(Beginning of DATASET EXTRACT)
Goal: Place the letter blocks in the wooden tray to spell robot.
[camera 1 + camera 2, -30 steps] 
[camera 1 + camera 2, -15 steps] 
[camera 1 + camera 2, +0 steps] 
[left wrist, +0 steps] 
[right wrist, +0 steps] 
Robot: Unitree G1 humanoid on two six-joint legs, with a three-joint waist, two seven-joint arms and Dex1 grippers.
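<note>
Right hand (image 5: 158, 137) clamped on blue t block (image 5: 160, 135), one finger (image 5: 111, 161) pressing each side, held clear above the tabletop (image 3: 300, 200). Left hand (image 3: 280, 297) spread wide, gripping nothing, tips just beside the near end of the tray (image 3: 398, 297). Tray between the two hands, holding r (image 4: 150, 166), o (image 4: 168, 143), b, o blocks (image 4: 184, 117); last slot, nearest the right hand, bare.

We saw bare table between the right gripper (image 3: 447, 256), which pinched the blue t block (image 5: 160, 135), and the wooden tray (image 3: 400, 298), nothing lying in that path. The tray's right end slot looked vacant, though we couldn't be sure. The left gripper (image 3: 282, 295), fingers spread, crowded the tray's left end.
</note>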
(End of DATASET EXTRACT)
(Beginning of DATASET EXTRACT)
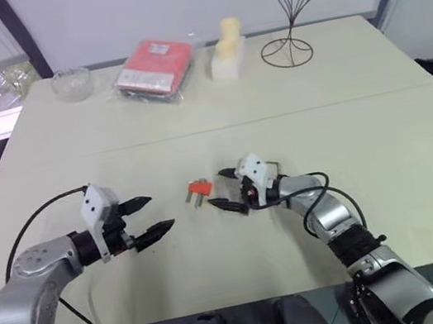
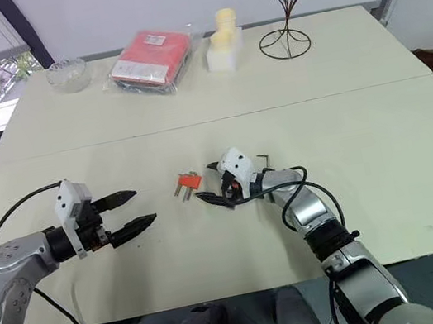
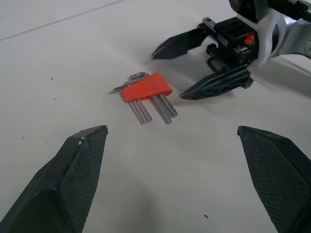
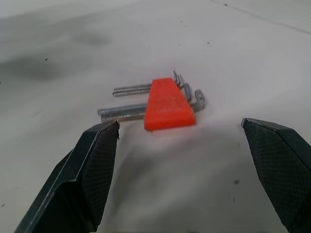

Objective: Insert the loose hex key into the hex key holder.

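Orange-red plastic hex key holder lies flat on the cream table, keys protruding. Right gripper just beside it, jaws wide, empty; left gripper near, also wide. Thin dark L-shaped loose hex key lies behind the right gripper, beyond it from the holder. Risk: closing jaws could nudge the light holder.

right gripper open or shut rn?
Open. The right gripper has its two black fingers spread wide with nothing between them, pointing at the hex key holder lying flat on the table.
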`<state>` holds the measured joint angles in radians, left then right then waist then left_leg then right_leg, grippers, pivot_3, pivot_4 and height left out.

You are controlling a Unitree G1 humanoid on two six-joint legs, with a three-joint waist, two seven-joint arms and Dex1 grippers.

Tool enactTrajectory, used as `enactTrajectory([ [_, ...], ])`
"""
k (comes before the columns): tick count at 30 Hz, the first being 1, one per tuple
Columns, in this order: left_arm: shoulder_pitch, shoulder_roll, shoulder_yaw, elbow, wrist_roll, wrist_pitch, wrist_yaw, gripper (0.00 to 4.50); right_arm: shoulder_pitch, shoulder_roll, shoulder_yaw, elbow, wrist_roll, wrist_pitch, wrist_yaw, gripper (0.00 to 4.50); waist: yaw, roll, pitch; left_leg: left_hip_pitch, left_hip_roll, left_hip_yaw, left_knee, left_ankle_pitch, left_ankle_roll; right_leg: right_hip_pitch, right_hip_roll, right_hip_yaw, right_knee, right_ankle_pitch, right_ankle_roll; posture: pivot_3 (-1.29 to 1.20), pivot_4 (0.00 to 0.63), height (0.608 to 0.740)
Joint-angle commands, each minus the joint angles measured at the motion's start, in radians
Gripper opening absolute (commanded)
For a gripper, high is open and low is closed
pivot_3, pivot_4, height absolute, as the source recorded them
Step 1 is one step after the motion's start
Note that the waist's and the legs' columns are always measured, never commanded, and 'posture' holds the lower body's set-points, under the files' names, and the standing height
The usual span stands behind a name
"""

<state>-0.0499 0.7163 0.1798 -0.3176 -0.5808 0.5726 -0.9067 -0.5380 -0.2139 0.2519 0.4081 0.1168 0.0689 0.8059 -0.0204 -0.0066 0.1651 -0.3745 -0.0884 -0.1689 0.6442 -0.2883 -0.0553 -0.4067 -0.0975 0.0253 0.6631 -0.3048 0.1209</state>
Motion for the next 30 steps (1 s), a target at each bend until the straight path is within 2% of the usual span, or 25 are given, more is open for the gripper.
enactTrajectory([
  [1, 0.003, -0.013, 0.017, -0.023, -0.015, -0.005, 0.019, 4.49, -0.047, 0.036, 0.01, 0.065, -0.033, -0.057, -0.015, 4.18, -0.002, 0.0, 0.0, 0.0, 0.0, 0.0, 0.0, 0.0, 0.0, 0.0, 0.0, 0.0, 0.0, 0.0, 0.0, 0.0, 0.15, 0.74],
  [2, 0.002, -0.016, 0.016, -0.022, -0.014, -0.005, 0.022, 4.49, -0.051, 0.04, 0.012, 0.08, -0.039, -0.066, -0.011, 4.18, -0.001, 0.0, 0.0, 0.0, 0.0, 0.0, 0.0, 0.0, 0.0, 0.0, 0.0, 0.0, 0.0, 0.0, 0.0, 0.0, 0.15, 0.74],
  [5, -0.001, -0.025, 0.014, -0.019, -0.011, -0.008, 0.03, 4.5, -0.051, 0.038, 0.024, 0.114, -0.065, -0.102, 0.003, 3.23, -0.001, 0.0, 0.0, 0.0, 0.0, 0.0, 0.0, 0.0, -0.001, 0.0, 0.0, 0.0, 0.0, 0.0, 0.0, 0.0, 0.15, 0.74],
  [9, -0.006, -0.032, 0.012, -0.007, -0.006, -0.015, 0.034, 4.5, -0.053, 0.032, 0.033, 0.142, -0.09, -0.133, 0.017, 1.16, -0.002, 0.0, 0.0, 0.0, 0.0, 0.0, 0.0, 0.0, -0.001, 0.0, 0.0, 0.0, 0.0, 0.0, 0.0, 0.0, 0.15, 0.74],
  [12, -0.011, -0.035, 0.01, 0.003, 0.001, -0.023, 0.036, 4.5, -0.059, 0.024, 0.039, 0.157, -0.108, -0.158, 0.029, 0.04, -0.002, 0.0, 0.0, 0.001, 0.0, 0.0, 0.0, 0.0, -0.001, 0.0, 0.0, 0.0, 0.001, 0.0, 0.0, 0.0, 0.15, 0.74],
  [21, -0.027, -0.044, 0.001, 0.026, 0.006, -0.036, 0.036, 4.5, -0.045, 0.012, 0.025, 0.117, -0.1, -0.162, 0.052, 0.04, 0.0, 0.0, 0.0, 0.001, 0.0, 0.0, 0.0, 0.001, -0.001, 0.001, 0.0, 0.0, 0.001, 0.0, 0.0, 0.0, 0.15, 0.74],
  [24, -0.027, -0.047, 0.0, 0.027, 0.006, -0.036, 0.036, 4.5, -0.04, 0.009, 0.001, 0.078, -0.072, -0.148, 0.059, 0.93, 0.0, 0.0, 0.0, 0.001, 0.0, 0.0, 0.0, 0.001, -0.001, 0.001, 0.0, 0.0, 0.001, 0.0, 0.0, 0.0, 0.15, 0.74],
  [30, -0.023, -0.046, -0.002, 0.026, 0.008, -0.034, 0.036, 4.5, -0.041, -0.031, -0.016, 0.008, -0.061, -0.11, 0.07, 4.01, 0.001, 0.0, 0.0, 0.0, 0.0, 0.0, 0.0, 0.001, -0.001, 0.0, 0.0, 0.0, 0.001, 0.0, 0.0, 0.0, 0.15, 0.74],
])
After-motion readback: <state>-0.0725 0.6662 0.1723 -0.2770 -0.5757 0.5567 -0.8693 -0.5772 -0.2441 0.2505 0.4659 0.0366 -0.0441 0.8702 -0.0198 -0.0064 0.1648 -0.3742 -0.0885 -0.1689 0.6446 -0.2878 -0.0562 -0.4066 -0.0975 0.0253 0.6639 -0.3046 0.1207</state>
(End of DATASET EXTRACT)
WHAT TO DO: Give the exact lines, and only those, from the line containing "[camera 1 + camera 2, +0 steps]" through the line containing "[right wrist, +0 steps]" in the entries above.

TASK OUTPUT:
[camera 1 + camera 2, +0 steps] 
[left wrist, +0 steps] 
[right wrist, +0 steps] 

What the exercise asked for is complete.